For the study, scientists reviewed the cases of 1,229 adults and 82 children ages one and older pronounced brain dead. The information was taken from the New York Organ Donor Network database during a 19-month period.

"One of the most disturbing findings of our study is the prolonged anguish imposed on grieving families in the intensive care unit waiting for the second brain death exam," said study author Dana Lustbader, MD, FCCM, FCCP, with The North Shore LIJ Health System in Manhasset, New York. "Not only is the opportunity for organ donation reduced, but families may endure unnecessary suffering while waiting an average of 19 hours for the second exam to be completed."

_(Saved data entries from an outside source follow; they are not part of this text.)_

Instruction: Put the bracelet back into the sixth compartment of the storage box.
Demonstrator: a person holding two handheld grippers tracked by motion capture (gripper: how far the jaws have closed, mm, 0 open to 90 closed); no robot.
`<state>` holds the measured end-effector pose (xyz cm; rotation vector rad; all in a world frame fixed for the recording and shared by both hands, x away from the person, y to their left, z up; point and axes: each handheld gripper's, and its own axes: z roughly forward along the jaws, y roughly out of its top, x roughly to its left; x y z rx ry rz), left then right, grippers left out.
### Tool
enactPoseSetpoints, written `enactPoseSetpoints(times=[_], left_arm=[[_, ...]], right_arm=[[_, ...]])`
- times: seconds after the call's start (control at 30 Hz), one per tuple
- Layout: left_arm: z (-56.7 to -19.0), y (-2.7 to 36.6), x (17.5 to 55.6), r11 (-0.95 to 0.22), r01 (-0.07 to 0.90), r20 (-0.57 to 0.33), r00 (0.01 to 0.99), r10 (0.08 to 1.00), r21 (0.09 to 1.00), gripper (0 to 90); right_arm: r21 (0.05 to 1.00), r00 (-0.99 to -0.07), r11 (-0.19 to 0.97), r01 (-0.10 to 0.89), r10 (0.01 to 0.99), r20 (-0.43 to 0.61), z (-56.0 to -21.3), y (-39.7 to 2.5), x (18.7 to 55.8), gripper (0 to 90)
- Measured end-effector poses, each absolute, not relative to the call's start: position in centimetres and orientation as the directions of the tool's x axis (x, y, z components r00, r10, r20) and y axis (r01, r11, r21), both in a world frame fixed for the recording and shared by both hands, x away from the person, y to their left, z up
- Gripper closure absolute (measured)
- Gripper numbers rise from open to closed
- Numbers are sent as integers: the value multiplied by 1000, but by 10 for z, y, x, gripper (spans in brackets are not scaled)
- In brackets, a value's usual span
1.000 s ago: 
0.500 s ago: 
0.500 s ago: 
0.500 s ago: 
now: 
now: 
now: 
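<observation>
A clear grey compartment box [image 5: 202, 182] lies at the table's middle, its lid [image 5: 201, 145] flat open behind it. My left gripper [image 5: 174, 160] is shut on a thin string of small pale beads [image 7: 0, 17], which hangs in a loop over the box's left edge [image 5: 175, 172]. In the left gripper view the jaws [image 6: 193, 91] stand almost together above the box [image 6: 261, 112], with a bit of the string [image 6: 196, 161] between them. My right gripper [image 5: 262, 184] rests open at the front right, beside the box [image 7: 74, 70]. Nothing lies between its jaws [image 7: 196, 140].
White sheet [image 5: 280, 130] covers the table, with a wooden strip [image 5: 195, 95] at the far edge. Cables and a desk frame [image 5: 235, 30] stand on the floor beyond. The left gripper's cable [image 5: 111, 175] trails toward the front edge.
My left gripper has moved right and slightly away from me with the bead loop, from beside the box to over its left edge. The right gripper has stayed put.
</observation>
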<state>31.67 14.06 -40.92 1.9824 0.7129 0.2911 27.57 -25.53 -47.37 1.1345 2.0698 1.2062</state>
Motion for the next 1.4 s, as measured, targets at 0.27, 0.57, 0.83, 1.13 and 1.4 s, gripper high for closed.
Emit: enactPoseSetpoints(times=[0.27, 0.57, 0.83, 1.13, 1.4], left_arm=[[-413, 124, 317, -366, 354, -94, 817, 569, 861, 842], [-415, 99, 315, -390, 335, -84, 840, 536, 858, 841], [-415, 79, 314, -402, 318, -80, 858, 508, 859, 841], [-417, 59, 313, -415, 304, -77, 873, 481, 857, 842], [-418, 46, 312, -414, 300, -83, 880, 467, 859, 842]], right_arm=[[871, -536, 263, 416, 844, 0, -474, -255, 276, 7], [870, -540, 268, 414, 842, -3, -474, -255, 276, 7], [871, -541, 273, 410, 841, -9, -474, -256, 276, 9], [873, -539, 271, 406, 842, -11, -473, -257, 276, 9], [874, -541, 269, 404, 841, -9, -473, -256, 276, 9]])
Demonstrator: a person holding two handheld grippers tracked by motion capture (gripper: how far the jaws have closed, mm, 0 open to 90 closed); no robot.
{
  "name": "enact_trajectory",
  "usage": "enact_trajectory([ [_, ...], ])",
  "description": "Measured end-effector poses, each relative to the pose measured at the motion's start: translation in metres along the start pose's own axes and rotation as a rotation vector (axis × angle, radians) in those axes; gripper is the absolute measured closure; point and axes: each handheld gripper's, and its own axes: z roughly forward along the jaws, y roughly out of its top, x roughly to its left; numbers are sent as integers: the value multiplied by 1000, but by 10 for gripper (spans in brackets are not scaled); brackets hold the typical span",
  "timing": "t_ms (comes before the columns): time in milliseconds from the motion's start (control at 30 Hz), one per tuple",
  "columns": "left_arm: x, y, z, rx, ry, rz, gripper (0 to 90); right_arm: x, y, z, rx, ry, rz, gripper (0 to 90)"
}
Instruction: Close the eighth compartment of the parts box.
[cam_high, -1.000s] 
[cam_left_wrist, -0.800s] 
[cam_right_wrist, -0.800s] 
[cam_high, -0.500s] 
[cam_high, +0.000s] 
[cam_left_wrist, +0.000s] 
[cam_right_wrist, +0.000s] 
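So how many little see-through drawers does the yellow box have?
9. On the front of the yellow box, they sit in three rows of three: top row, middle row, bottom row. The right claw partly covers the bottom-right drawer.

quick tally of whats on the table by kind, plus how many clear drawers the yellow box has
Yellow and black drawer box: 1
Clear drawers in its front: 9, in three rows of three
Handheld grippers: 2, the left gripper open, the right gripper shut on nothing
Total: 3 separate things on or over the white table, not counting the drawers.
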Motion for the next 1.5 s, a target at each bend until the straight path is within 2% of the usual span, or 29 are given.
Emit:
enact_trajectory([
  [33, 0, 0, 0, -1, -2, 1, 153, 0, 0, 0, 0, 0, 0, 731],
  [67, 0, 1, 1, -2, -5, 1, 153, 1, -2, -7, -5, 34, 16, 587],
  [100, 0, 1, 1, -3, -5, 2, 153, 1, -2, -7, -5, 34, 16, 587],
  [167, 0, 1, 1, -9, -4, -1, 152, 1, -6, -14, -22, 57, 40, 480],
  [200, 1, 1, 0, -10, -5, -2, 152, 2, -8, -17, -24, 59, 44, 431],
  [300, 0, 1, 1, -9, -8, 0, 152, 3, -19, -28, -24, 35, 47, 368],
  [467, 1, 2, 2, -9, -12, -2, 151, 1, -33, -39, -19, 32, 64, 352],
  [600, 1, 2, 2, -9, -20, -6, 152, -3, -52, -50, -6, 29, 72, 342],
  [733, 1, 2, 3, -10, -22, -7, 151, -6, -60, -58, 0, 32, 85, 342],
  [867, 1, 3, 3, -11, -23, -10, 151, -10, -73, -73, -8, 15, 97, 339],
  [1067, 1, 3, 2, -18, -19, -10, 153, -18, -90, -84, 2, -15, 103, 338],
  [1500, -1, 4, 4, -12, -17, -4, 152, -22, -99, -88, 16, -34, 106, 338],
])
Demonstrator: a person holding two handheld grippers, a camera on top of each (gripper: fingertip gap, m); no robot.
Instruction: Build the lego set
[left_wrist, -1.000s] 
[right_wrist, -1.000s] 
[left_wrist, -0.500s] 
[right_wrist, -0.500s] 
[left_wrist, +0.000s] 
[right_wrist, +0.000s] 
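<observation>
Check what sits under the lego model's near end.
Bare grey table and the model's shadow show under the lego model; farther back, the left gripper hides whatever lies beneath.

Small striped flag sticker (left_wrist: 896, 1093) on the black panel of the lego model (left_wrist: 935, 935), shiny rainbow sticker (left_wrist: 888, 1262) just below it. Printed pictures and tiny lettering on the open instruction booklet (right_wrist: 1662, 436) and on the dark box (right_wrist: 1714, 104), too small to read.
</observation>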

"Since organ viability decreases the longer a person is brain dead, our results show that conducting more than one brain death examination results in the loss of potentially life-saving organs," reports Lustbader. "A repeat exam adds an extra day of intensive care resulting in additional costs of about a million dollars per year in the New York region alone."

The study found that none of the people declared brain dead in the first exam were found to have restored brain stem function in the second exam.

Lustbader noted that 166 people, or 12 percent, sustained a cardiac arrest while awaiting a second exam or after the second exam, making them ineligible for organ donation.

The average time between the two exams in the study was 19 hours, three times longer than recommended by the New York State Health Department. As the time between exams increased, consent for organ donation decreased from 57 percent to 45 percent. In addition, refusal of organ donation increased from 23 percent to 36 percent as the time between exams increased.

In New York, the State Department of Health's 2005 brain death guidelines require a breathing test and two clinical brain death exams, carried out six hours apart. In 2010, the American Academy of Neurology updated its brain death guidelines, which now call for only one brain death examination.

"These findings illustrate why there's a crucial need to standardize approaches for determining brain death," said Gene Sung, MD, MPH, of the University of Southern California in Los Angeles and a member of the American Academy of Neurology, who wrote an editorial regarding the article that is published in Neurology.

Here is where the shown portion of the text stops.